What is needed:
Of all the lines below, return only those starting with the line holding "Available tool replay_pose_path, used" and going on through the line holding "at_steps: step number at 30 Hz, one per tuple", exactly as written.

Data excerpt:

##############################

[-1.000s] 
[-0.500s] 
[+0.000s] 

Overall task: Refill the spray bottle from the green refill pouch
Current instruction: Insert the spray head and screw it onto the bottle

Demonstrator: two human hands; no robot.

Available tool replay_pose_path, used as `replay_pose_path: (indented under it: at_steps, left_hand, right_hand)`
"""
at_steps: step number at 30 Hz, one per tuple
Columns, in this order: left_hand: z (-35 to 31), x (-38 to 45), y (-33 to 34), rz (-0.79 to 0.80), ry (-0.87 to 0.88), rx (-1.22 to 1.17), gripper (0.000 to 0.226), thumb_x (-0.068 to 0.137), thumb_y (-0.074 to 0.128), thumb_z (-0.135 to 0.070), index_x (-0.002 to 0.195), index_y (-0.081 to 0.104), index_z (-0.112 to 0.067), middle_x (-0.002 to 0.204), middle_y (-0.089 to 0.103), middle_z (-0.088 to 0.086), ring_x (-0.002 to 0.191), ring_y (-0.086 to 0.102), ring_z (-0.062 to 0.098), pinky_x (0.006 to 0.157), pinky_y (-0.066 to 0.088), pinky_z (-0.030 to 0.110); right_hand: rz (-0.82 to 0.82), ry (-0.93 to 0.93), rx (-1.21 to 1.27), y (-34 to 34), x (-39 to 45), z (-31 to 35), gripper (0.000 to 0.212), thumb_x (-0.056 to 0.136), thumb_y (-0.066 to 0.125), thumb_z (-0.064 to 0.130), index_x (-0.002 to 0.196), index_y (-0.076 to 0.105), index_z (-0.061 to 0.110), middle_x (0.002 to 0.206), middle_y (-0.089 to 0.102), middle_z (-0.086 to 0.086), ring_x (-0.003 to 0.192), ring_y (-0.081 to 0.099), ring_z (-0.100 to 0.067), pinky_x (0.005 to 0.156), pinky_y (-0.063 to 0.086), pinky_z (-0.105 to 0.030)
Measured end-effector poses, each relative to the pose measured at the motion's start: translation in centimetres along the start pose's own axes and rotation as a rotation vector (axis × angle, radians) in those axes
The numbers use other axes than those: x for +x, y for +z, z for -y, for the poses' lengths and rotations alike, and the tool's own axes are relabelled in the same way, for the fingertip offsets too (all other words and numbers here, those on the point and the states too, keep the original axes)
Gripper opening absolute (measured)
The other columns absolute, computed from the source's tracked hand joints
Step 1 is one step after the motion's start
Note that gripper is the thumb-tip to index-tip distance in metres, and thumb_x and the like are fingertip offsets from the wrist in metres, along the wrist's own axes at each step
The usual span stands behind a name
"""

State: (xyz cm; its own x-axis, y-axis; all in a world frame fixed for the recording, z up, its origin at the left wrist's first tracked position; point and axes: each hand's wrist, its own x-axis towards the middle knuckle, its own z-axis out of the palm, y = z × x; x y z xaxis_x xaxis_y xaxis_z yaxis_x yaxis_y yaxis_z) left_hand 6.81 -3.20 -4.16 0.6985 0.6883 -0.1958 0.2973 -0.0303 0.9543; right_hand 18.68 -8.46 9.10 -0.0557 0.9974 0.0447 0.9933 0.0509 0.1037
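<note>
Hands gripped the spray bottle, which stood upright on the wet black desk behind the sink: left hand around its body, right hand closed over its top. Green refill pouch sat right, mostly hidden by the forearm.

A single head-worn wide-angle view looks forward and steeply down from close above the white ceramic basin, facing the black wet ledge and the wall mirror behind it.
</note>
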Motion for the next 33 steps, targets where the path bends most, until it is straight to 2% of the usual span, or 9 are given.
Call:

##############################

Written response:
Available tool replay_pose_path, used as `replay_pose_path: (indented under it: at_steps, left_hand, right_hand)`
"""
at_steps: step number at 30 Hz, one per tuple

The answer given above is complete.